Le témoignage de Khalid Cheikh Mohammed présenté lundi après-midi allait aussi dans le sens des déclarations d'Hambali. Cheikh Mohammed a indiqué que Moussaoui ne devait pas participer aux attentats du 11-Septembre, mais plutôt à une seconde vague d'attaques, pour laquelle il n'en était qu'au stade de la préparation.
RÉVÉLATION DE L'ACCUSATION
Mais l'accusation a porté un coup à la défense en révélant mardi que Moussaoui avait dès le mois de février l'intention de s'accuser de participation à l'équipe des kamikazes du 11-Septembre, comme il l'a fait lundi. L'annonce est intervenue alors que le jury doit commencer à délibérer mercredi pour décider si le Français est passible de la peine de mort, après les réquisitions des procureurs et les plaidoiries de la défense.
En fin d'audience au tribunal fédéral d'Alexandria, l'accusation a appelé un dernier témoin.

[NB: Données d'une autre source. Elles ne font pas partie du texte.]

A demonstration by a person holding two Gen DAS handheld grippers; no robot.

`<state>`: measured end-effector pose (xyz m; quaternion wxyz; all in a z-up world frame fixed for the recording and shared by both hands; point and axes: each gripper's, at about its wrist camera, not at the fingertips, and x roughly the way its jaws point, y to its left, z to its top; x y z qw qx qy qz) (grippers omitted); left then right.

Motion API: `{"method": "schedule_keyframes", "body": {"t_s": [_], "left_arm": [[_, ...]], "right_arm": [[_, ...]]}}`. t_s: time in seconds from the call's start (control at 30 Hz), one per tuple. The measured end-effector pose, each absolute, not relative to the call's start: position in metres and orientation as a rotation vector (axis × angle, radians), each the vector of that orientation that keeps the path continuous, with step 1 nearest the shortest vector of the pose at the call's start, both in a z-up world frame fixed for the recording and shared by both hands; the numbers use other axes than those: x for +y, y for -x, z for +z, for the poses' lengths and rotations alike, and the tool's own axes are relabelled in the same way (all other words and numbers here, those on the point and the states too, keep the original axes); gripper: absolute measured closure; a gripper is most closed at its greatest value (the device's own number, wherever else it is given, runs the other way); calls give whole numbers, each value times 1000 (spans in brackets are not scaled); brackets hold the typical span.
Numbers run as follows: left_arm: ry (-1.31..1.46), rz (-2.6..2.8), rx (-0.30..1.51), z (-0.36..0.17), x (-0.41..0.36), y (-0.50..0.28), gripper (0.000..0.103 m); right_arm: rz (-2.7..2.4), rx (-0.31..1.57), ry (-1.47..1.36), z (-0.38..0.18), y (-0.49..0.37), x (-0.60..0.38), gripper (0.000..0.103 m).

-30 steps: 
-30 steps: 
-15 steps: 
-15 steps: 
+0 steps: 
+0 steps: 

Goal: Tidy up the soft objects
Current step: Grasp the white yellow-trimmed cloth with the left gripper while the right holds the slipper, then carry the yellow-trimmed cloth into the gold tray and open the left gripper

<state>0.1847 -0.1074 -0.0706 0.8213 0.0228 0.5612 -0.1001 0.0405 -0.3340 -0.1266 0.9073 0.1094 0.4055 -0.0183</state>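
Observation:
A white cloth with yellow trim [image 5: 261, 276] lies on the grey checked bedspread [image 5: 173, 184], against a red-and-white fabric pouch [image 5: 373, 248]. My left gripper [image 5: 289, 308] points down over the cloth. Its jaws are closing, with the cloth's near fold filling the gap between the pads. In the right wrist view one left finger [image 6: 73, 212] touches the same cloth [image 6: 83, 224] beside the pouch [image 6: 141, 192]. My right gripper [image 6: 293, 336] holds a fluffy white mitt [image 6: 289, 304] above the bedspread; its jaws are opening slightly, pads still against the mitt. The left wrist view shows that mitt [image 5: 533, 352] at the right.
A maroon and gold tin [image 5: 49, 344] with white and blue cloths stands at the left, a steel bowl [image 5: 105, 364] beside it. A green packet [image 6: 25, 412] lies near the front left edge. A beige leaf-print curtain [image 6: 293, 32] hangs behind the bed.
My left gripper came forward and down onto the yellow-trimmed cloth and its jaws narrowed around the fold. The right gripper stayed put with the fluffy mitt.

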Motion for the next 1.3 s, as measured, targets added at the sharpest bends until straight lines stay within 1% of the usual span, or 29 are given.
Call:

Le procureur Robert Spencer a demandé à James Fitzgerald, agent du FBI qui a enquêté sur les attentats, de raconter aux jurés un entretien avec l'accusé le 2 février 2006 à la prison d'Alexandria, où il est écroué.
Zacarias Moussaoui a demandé cet entretien avec l'accusation car "il souhaitait coopérer avec le gouvernement américain à condition de témoigner contre lui-même lors de son procès", a-t-il révélé. "Et qu'a-t-il dit sur son rôle dans les attentats du 11-Septembre ?", a alors demandé M. Spencer au policier. "Il a dit qu'il était le pilote du cinquième avion."
L'entretien resté sans suite montre que, dès février, le Français était déterminé à raconter qu'il aurait dû faire partie de l'équipe de kamikazes du 11-Septembre, ce qu'il avait jusque-là toujours nié.